Unnecessary double data entry cripples a lot of organizations. Why does that happen and how to fix it?
Nobody likes data entry. But you know what’s worse? Having to enter the same data twice.
Double-entry plagues every business with complex work to track. And for that, it’s known to be a frustrating, time-consuming, maddening, inefficient task that’s often a source of errors, and worse…few manage to eliminate double-entry completely. Why is that?
Let’s look at the 3 biggest causes of unnecessary double-entry and explore how to correct them once and for all.
One of the biggest reasons people find themselves copying and pasting information a whole bunch of times is that they have too many tracking systems. This often occurs as a result of having many different kinds of data to deal with. People take tracking seriously, and so often end up with many tailored solutions.
· one sheet per project for costs
· one for contact info across historical and current projects
· daily reports by contractor or staff member
· a master sheet to track progress for all projects
· a financial app
· a document sharing database
· email
· a task management tool
· a GIS library
· “I’ll handle the accounts in the North, you take the ones in the South.”
Regardless, when you need to know what’s going on, you have to look in a bunch of different places. This usually means you need to compile a current “snapshot” to make decisions or answer questions. For example, if I asked “Which projects should we prioritize in the coming quarter?” you probably would have all the information you need to answer me… but it wouldn’t be ready to use right away.
You’d have to gather information like budget projections and current costs, the permit stage, site photos, and how far the access roads are for each project, into one document. Otherwise, how can you compare them all?
More than a handful of projects and it quickly becomes a LOT of copying and pasting.
Adding more people to a problem generally adds complication, and data management is no exception.
Even if you’re only working with one type of information — like daily reports tracked in a single spreadsheet — having more than a few people contributing will result in manual double-entry.
You might have three different contractors working on a site, and each needs to send you the progress reports. Maybe five or six project managers are reporting to you on a portfolio of a couple of dozen projects. Or you could be the contact point for a large number of stakeholders, like building tenants, and are recording plumbing issues.
Regardless of the specific situation, any time you find yourself aggregating answers from many people into one place, the process is the same: copy it from the email/voicemail/OneDrive link and paste it into your own, secure, tracking system.
They type it up the first time, and you have to move it somewhere.
As with the multiple tracking systems above, this process can become incredibly time-consuming.
The only reason we put up with it at all is that it seems so unavoidable. But we’ll get to that later.
The kicker with this type of double-entry is that it is completely avoidable — if only compliance weren’t an issue. But alas, it is. Getting many people to follow the same data storage protocols is a losing battle unless you have good enforcement tools at hand. And as a result, managers who would let anyone else touch their tracking spreadsheets are few and far between. Instead, we’d all rather ctrl-c, ctrl-v.

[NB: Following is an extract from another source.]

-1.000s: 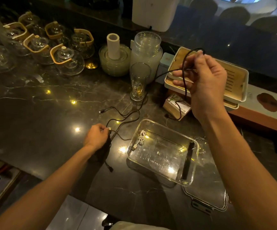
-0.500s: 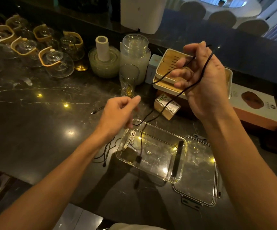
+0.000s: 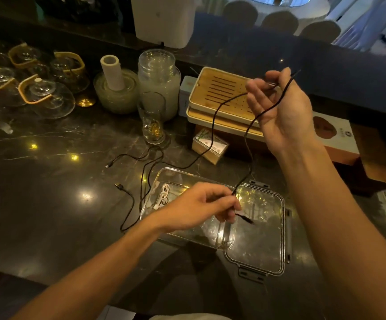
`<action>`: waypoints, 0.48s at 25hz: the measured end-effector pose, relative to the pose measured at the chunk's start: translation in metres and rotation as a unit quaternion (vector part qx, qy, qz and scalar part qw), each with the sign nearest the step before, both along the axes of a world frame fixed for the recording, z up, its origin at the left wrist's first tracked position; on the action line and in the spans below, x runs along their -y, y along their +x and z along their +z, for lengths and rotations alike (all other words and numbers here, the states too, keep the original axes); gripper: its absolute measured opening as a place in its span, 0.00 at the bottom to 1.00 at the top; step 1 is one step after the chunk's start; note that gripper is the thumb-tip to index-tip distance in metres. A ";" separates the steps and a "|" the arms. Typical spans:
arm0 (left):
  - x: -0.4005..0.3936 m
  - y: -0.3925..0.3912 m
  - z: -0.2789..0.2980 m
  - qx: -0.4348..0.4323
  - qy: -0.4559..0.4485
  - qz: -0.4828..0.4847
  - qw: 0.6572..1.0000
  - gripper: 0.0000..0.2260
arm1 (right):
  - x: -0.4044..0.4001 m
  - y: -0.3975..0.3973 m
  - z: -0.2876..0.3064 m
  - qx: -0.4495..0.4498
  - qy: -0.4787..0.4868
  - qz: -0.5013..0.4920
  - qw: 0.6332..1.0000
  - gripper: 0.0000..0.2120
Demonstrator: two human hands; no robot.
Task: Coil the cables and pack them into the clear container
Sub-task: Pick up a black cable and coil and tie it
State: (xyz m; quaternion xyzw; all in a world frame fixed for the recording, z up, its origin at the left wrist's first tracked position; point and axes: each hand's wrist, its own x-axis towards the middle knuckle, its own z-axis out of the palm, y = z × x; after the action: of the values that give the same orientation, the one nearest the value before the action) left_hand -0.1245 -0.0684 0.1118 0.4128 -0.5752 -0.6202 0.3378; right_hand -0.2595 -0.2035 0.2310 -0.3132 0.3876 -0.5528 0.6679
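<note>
- Black cable [image 3: 249, 129] hung between both hands above the clear container [image 3: 155, 181] on the near counter.
- Right hand [image 3: 282, 112], raised far right, pinched its upper loop.
- Left hand [image 3: 201, 206] pinched the lower end over the container's right edge, beside the lid [image 3: 261, 245].

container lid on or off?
Off. The lid lies flat on the counter beside the open container, which holds a coiled white cable.
</note>
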 end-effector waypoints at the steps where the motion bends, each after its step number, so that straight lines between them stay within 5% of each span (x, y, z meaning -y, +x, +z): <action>1: 0.001 -0.003 0.006 -0.039 0.015 0.024 0.999 0.09 | 0.004 -0.006 -0.009 -0.065 -0.003 0.014 0.998 0.14; 7: 0.017 -0.004 0.028 -0.331 0.145 0.199 0.911 0.11 | -0.013 -0.015 -0.074 -0.312 0.014 0.196 0.930 0.10; 11: 0.025 -0.009 0.019 -0.351 0.199 0.252 0.880 0.09 | -0.039 -0.026 -0.104 -0.659 -0.146 0.208 0.708 0.28; 12: 0.027 -0.011 0.016 -0.347 0.211 0.269 0.873 0.09 | -0.043 -0.030 -0.109 -0.685 -0.170 0.181 0.685 0.32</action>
State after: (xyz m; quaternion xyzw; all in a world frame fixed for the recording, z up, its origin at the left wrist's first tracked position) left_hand -0.1350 -0.0957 0.1274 0.3711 -0.1433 -0.7153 0.5745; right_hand -0.2893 -0.1603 0.1225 -0.7766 0.5723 -0.1091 0.2395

There’s nothing worse than buying a subscription to software that can hold all the information you need, only to discover 6 months down the line that it won’t spit out answers in a format you can use.
It’s bad enough discovering this with your own spreadsheets, but the sting is worse when you’ve researched and paid for a system that can neither export your data properly nor make a report out of it. Useless!
Planning for the many different ways your future self may need to use your information is tricky, so staying flexible is important. If you choose the wrong app, you may just find yourself with the week-long task of manually copying every datum into Excel.
Data siloes are nothing new, but the ability to choose cooperative systems to get around the issue is kind of new, and worth talking about.
Some apps allow you to create interconnection through APIs, and some companies even try to build their own systems from the ground up (more on that in another article).
The duplication of effort caused by multiple people needing to contribute information needs to be tackled with better input tools. When your data input provides structure to the people you’re working with, they’re able to enter their information directly into the place you want to store it. Of course, such a system will need to give you control over how data is collected and stored. Input tools that contribute to a single database will save you a ton of effort transcribing data yourself.
Lastly, to prevent stuck data, you need flexible export options. Ideally, a system that will allow you to export data into the universally digestible .csv format.
In order to make multiple systems and people work together, your data and workflow need a strong organizing principle to act as a backbone.
All three issues; too many tracking systems, varied data sources (people), and inflexible storage systems that result in stuck data, can be solved with a data management plan that properly takes both your current workflow and future needs into account.
Designing a functional and easy-to-use data storage system goes beyond picking the right apps. In fact, we find most businesses are best served by keeping the apps that they and their users are most comfortable with. Instead, good data management means being able to aggregate that data automatically, instead of by hand.
Data aggregation software keeps the most familiar parts of your workflow, but then adds a critical ingredient: the ability to filter through information in different systems.
It puts all your information in one bucket and then uses powerful filters and custom views to allow each stakeholder to pull out what they need.
Input is similarly controlled: you design your data input forms so that each person can enter the data directly into its storage container. You don’t need to be the gatekeeper for each item.
The result is that you spend less time copying and pasting information from the source into the storage system, and less time compiling information from storage into a report.